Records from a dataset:
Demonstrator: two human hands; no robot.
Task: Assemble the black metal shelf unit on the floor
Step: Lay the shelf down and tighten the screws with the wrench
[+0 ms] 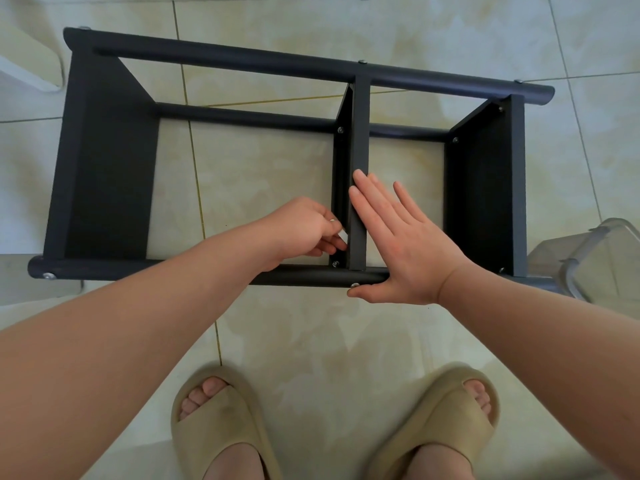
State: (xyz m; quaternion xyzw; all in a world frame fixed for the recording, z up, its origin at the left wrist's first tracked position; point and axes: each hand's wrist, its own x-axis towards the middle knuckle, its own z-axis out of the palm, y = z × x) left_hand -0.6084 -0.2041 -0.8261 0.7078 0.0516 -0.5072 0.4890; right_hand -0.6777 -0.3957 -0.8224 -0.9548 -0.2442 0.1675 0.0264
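Note:
The black metal shelf unit [277,64] lies on its side on the tiled floor, with three shelf panels standing between round rails. My right hand [398,244] lies flat with straight fingers against the middle shelf panel [360,133], its thumb under the near rail [311,273] by a screw head [354,285]. My left hand [308,230] reaches inside the frame on the panel's left side and pinches a small silvery-white part [341,233] close to a bolt [335,263] at the panel's lower corner.
A clear plastic container [595,258] stands at the right end of the shelf. A white object [31,64] sits at the far left. My feet in beige slippers [221,424] stand just below the near rail. Bare tiles surround the unit.

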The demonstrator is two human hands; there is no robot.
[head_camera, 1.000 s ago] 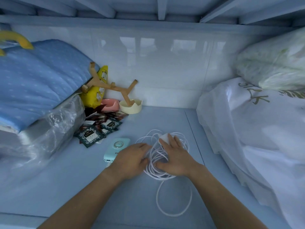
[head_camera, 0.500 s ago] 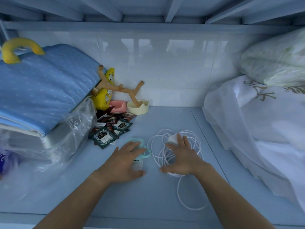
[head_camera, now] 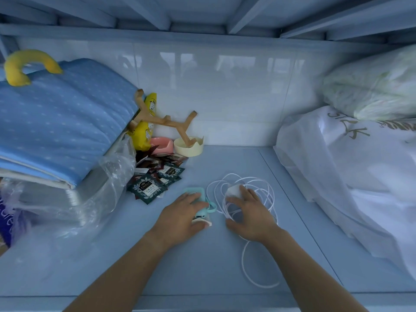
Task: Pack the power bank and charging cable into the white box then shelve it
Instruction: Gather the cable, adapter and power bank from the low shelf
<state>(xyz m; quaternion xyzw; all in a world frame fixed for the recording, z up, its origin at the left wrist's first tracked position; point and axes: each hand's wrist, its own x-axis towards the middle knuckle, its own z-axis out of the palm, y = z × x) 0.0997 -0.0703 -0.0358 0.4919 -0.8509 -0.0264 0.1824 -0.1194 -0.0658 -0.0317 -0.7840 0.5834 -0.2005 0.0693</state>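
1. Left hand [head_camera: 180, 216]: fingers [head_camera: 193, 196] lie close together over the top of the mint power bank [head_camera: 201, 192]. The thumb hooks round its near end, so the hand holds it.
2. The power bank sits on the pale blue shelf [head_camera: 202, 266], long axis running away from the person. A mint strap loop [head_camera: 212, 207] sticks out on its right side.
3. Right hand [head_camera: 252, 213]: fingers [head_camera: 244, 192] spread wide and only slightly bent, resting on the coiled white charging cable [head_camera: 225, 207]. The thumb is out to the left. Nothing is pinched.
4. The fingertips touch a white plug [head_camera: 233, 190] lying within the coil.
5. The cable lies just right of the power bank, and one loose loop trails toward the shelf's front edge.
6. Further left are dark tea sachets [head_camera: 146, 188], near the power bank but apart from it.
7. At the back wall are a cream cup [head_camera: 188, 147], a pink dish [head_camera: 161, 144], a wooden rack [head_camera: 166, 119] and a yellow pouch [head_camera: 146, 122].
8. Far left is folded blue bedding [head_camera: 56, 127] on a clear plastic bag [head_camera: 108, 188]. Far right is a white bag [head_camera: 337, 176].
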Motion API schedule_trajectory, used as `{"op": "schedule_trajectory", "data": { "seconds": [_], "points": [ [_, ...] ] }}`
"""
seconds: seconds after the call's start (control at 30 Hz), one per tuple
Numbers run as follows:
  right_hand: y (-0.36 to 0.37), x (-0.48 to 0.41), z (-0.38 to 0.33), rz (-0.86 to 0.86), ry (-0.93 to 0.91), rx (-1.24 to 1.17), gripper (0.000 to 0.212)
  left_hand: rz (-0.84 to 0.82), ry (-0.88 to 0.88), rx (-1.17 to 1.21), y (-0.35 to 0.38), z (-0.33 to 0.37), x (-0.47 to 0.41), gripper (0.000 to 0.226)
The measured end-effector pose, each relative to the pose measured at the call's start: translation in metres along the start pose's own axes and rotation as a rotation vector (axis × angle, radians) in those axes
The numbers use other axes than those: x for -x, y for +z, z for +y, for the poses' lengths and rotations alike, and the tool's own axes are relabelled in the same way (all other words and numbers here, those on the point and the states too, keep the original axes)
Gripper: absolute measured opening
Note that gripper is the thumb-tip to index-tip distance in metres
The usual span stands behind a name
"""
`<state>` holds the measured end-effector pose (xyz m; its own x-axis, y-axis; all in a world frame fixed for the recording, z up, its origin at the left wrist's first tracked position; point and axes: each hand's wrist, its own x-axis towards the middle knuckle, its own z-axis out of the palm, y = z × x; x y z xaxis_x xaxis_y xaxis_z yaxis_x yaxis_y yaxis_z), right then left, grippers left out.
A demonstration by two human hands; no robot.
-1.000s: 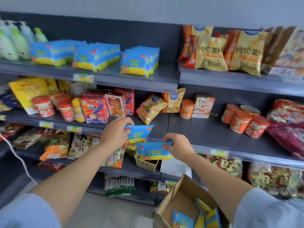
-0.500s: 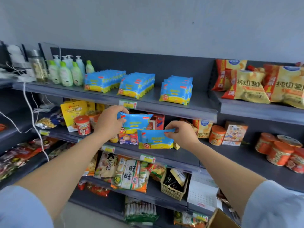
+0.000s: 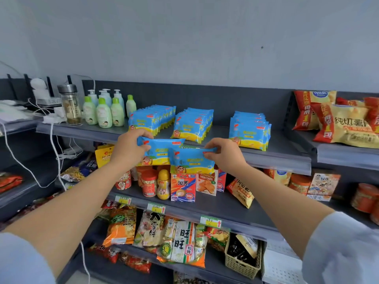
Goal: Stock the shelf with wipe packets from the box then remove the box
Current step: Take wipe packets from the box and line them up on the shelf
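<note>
Left hand [image 3: 129,147] pinches left packet [image 3: 162,153], right hand [image 3: 224,155] pinches right packet [image 3: 191,163]; both now raised to top shelf [image 3: 287,147], ready for placement at 12 o'clock.

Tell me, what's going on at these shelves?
A person is restocking in a shop. The left hand grips one blue wipe packet and the right hand pinches a second packet, both held in front of the top shelf, where three rows of the same packets stand. The box is out of view.
</note>
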<state>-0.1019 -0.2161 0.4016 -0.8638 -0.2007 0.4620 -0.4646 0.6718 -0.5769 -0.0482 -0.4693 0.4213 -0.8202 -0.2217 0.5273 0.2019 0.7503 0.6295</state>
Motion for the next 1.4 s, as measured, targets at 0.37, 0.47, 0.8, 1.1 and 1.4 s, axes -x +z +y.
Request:
{"op": "schedule_trajectory", "data": {
  "seconds": [0.37, 0.47, 0.8, 1.1, 1.4],
  "points": [
    [0.013, -0.086, -0.005, 0.030, -0.033, -0.024, 0.019, 0.146, -0.031, 0.012, 0.001, -0.028, -0.073, 0.019],
    [0.015, -0.112, -0.003, 0.059, -0.040, -0.031, 0.019, 0.216, -0.040, 0.018, 0.003, -0.032, -0.095, 0.020],
    [0.039, -0.160, 0.014, 0.106, 0.047, 0.011, 0.022, 0.226, -0.060, 0.040, 0.016, -0.057, -0.135, 0.021],
    [0.054, -0.178, 0.022, 0.009, 0.128, 0.116, 0.024, 0.103, -0.025, 0.081, 0.028, -0.073, -0.168, 0.023],
    [0.067, -0.182, 0.028, 0.116, 0.104, 0.253, 0.026, -0.018, 0.036, 0.131, 0.033, -0.077, -0.184, 0.023]
  ]
}}
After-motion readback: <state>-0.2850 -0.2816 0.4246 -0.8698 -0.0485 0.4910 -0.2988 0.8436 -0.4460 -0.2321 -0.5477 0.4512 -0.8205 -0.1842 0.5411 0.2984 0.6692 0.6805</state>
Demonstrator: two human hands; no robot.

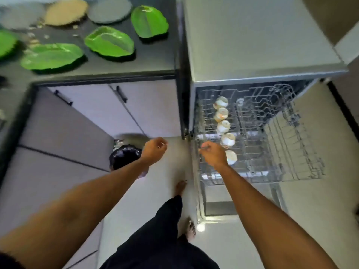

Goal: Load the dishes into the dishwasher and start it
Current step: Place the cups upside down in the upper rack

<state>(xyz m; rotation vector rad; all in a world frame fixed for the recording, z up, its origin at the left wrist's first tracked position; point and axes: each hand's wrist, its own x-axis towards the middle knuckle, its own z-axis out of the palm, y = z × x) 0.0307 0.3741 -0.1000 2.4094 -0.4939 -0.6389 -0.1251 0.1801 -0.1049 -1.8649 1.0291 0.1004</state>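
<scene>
Glossy green leaf-shaped plates (109, 43) lie on the dark counter (155, 61), far left of both hands. The loosely curled, empty left hand (155, 150) is nearer. The right hand (212, 153) curls at the grey wire rack (291, 148) (grip unclear).

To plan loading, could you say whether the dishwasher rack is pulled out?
Pulled out: the rack extends beyond the dishwasher front, cups exposed.

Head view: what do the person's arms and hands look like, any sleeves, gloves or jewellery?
Both arms are bare, no sleeves in view. The left hand and right hand wear no gloves, and no watch or bracelet shows at either wrist. Rings are too blurred to tell. Lower down: dark trousers, bare feet.
</scene>
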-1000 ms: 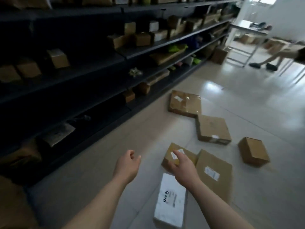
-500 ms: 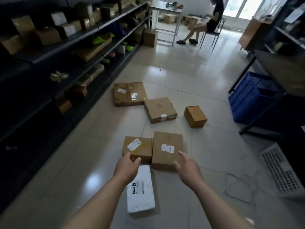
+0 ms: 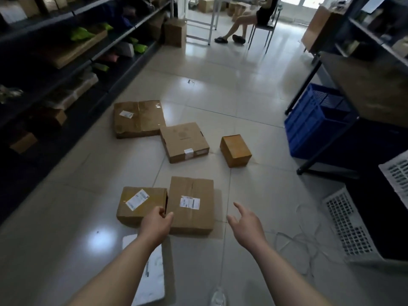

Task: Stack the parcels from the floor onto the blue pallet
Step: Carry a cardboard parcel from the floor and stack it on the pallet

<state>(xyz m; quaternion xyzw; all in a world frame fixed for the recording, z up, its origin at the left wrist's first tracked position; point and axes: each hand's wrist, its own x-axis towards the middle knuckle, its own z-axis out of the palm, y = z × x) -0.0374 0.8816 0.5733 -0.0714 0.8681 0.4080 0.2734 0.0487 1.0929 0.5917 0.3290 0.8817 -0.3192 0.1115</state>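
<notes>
- Left hand point(image 3: 157, 226) hovers curled over the seam between two parcels point(image 3: 191, 204), grip holding nothing.
- Right hand point(image 3: 246, 226) is spread open beside them (touching none).
- Six parcels lie on the floor point(image 3: 242, 102); blue crates point(image 3: 309, 127) stand well apart.

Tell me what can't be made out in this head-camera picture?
- White parcel: the left forearm covers its label and middle.
- Labels on the cardboard parcel and its neighbour: print too small to read.
- Left hand: whether its grip touches a parcel is unclear.
- Blue crate: partly hidden behind the dark rack's frame.
- Seated person: cut off by the top edge.
</notes>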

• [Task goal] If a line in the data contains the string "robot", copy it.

• [Response to this task]
Demonstrator: two human hands; no robot.
The demonstrator is two human hands; there is no robot.
A demonstration by two human hands; no robot.
Demonstrator: two human hands; no robot.

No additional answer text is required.